What needs to be done: Answer with the exact lines of the following material from the one containing "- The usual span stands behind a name" through the one containing "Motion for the", both end lines included.

Input data:
══════
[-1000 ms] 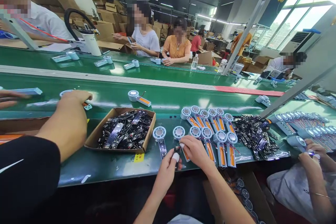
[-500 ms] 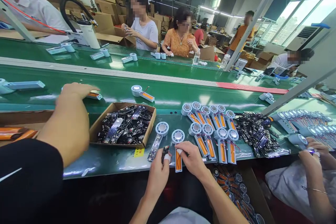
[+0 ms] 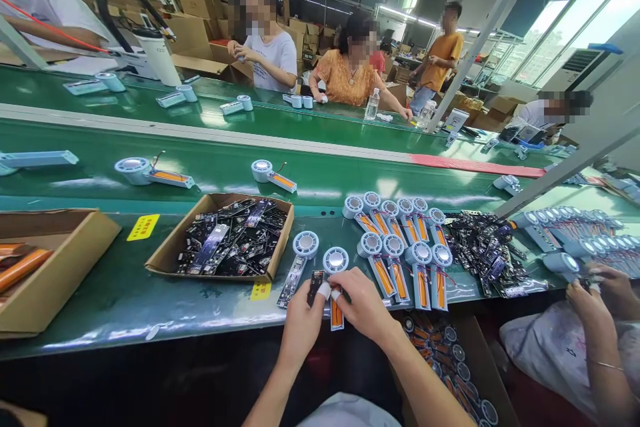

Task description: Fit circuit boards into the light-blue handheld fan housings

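Between the thumb and fingers of my left hand (image 3: 304, 320) is a small black circuit board (image 3: 316, 285), held upright. My right hand (image 3: 361, 303) pinches at the board's right side, over the handle of a light-blue handheld fan (image 3: 335, 259); whatever its fingertips grip is too small to make out. White covers wrap some fingertips. The fan lies on the bench with an orange battery (image 3: 337, 317) in its open handle, partly hidden by my hand. Just left lies another fan (image 3: 305, 244) with a circuit board (image 3: 292, 280) along its handle.
A cardboard tray (image 3: 273, 267) of circuit boards stands at left, beside a box (image 3: 75, 247) of orange batteries. Rows of fans (image 3: 421, 253) and a circuit-board pile (image 3: 487, 253) lie right. A co-worker's hands (image 3: 590, 297) work far right. The green conveyor (image 3: 215, 147) carries fans.
The co-worker's arm at left has withdrawn, uncovering a fan on the conveyor. My right hand has moved left towards the circuit board in my left hand.
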A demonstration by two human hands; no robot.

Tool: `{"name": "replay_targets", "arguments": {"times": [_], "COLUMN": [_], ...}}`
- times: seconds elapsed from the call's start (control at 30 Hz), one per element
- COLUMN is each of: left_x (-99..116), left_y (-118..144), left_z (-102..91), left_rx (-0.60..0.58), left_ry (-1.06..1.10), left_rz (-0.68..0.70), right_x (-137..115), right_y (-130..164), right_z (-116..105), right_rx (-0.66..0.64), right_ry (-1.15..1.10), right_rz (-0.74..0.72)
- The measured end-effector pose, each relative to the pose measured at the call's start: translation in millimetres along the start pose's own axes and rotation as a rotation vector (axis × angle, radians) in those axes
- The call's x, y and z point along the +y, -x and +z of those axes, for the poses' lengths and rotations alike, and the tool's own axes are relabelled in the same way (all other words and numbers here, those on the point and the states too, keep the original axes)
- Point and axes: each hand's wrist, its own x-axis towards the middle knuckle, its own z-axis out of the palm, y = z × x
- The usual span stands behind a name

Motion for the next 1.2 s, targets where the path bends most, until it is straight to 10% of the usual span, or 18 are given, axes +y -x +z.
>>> {"name": "replay_targets", "arguments": {"times": [0.57,1.2], "left_x": [-14.3,-22.3], "left_y": [6.8,9.6], "left_z": [-10.2,-16.6], "left_rx": [-0.123,-0.096], "left_ry": [-0.094,-0.695], "left_rz": [-0.086,0.38], "right_x": [9.3,-10.4], "right_y": [-5.1,-8.9], "right_z": [7.3,-1.8], "right_rx": [0.077,-0.085], "right_ry": [0.388,0.492], "right_rz": [-0.246,-0.059]}}
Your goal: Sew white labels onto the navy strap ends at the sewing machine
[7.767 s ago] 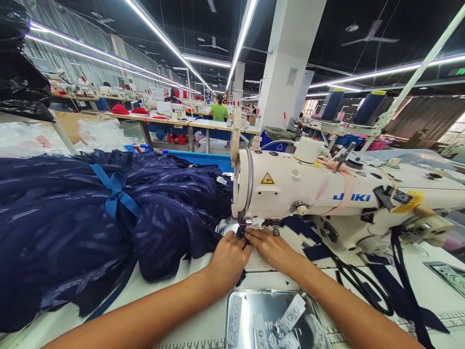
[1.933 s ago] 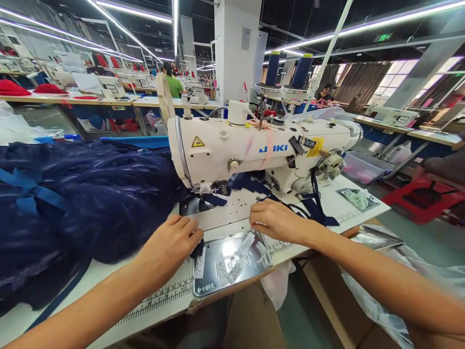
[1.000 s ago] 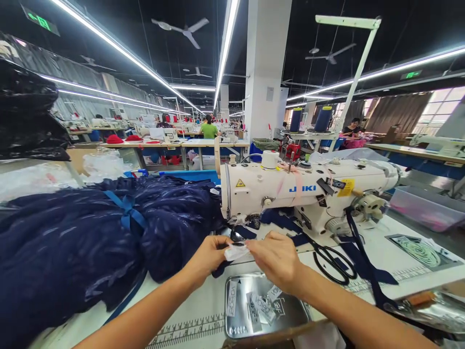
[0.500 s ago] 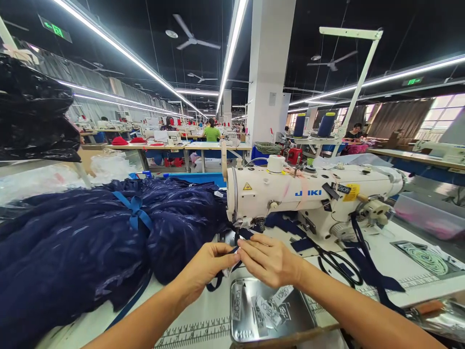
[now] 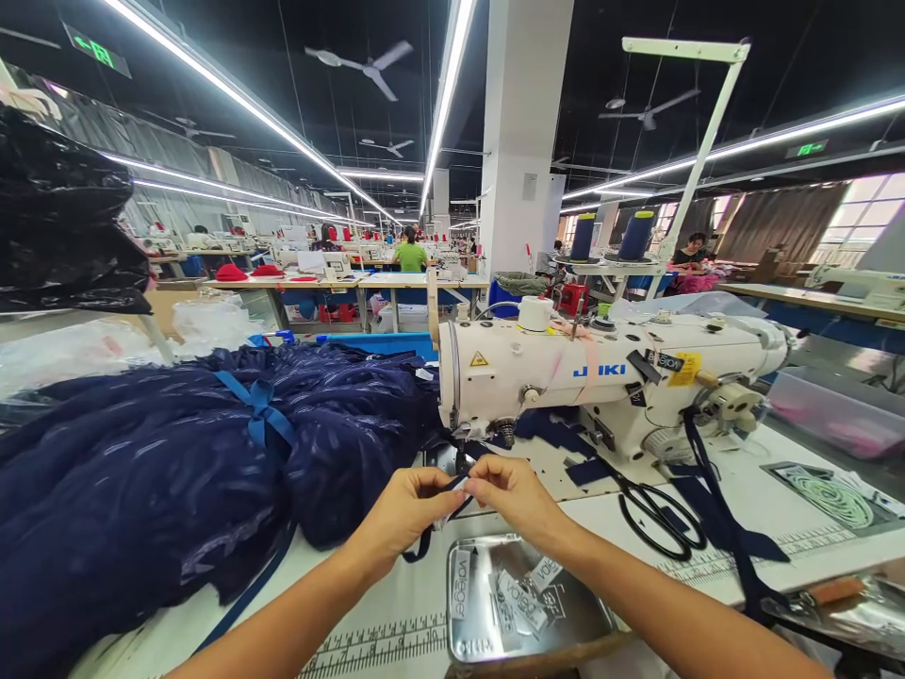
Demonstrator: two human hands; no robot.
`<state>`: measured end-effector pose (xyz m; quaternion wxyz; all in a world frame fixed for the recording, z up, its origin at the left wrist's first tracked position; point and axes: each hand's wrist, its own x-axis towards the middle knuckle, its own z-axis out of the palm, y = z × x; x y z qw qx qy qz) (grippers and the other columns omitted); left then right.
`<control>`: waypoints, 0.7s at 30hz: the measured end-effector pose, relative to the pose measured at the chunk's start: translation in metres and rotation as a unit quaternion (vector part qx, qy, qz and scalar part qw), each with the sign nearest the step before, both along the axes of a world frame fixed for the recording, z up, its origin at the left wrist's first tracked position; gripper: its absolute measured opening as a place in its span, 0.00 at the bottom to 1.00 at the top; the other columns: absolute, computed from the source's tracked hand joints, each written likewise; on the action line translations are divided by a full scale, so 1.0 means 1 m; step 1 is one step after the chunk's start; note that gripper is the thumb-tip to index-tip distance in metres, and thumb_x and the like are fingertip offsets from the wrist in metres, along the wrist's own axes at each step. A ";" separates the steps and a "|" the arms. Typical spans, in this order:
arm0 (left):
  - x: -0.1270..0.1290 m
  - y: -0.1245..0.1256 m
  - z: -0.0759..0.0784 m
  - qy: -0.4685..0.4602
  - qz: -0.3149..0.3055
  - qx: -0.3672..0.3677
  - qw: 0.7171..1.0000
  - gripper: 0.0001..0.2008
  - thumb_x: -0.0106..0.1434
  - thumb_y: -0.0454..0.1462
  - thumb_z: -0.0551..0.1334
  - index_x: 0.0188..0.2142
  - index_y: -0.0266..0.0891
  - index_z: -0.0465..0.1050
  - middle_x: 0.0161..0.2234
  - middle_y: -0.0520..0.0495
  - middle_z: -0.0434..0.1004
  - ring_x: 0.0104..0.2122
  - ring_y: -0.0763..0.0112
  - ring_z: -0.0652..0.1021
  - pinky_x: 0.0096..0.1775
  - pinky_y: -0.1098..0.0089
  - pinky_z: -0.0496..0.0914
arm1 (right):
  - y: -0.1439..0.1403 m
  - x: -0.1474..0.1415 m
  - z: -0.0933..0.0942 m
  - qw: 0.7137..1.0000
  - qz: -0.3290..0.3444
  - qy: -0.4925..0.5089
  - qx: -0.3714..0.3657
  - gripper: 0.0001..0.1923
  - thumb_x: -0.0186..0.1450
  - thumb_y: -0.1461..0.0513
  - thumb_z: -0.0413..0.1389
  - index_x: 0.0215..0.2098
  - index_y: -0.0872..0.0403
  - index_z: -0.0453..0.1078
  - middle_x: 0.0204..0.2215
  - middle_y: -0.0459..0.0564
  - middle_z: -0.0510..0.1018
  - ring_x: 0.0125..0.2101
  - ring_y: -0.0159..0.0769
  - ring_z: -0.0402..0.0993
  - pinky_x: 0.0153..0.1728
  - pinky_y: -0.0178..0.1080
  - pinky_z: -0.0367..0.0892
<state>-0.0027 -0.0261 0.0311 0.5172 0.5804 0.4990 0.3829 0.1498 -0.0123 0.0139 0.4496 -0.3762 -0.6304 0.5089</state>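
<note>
Both the left hand [image 5: 400, 514] and right hand [image 5: 513, 495] pinch a small label [image 5: 458, 488] on dark strap [image 5: 424, 545] before the sewing machine [image 5: 566, 377]; light, limp, probably best gripped at its edges.

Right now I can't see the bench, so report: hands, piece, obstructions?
Left hand and right hand pinch small white label with dark navy strip. White sewing machine just behind. Black scissors lie right.

1 head-worn camera looks forward and down, close over the sewing machine [image 5: 608, 377].
</note>
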 end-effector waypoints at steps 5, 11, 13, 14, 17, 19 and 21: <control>-0.002 0.005 -0.005 0.004 -0.013 -0.018 1.000 0.15 0.41 0.45 0.65 0.21 0.35 0.70 0.16 0.56 0.63 0.18 0.79 0.61 0.23 0.75 0.53 | 0.001 0.001 -0.001 1.000 -0.011 0.002 -0.018 0.12 0.50 0.55 0.57 0.19 0.55 0.63 0.14 0.39 0.62 0.19 0.25 0.57 0.22 0.32 0.56; -0.002 0.005 -0.004 0.018 -0.014 0.000 1.000 0.15 0.43 0.46 0.64 0.20 0.35 0.71 0.16 0.56 0.62 0.18 0.80 0.60 0.23 0.75 0.53 | 0.003 0.001 -0.005 1.000 -0.023 -0.004 0.002 0.12 0.51 0.56 0.55 0.18 0.55 0.61 0.14 0.39 0.61 0.19 0.26 0.57 0.21 0.31 0.56; -0.002 0.005 -0.003 0.021 -0.014 0.006 1.000 0.15 0.43 0.46 0.65 0.20 0.35 0.71 0.17 0.55 0.63 0.19 0.79 0.60 0.23 0.75 0.54 | 0.003 0.000 -0.007 1.000 -0.024 -0.004 0.000 0.12 0.51 0.56 0.56 0.19 0.55 0.62 0.14 0.39 0.61 0.19 0.26 0.57 0.22 0.31 0.56; -0.002 0.005 -0.003 0.021 -0.014 0.009 1.000 0.15 0.43 0.46 0.65 0.20 0.35 0.72 0.17 0.55 0.63 0.19 0.79 0.61 0.23 0.75 0.54 | 0.004 0.000 -0.009 1.000 -0.025 -0.004 -0.001 0.12 0.51 0.56 0.56 0.19 0.55 0.62 0.14 0.39 0.61 0.19 0.26 0.57 0.22 0.31 0.55; -0.002 0.006 -0.004 0.021 -0.015 0.017 1.000 0.14 0.44 0.46 0.65 0.20 0.35 0.72 0.18 0.55 0.63 0.20 0.78 0.61 0.24 0.75 0.55 | 0.004 -0.002 -0.016 0.999 -0.036 0.005 -0.001 0.11 0.52 0.56 0.56 0.19 0.55 0.62 0.15 0.39 0.61 0.19 0.25 0.57 0.22 0.31 0.55; -0.002 0.007 -0.006 0.029 -0.027 0.021 0.999 0.14 0.45 0.45 0.64 0.21 0.35 0.72 0.17 0.55 0.63 0.19 0.79 0.60 0.24 0.75 0.55 | 0.003 -0.002 -0.020 0.999 -0.034 0.010 0.003 0.11 0.52 0.57 0.56 0.19 0.55 0.63 0.15 0.39 0.62 0.19 0.26 0.58 0.22 0.31 0.57; -0.003 0.009 -0.009 0.053 -0.048 0.028 0.997 0.14 0.46 0.45 0.63 0.20 0.35 0.72 0.17 0.56 0.62 0.19 0.79 0.60 0.23 0.75 0.54 | 0.004 0.003 -0.023 1.000 -0.012 -0.013 0.019 0.09 0.54 0.58 0.55 0.21 0.55 0.65 0.16 0.40 0.64 0.20 0.27 0.61 0.24 0.32 0.59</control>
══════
Solution below:
- The usual span stands behind a name

Motion for the next 1.2 s, targets where the path bends most, until it is straight to 10% of the usual span, or 18 are given, axes +y -x +z.

There is nothing more to add to this answer.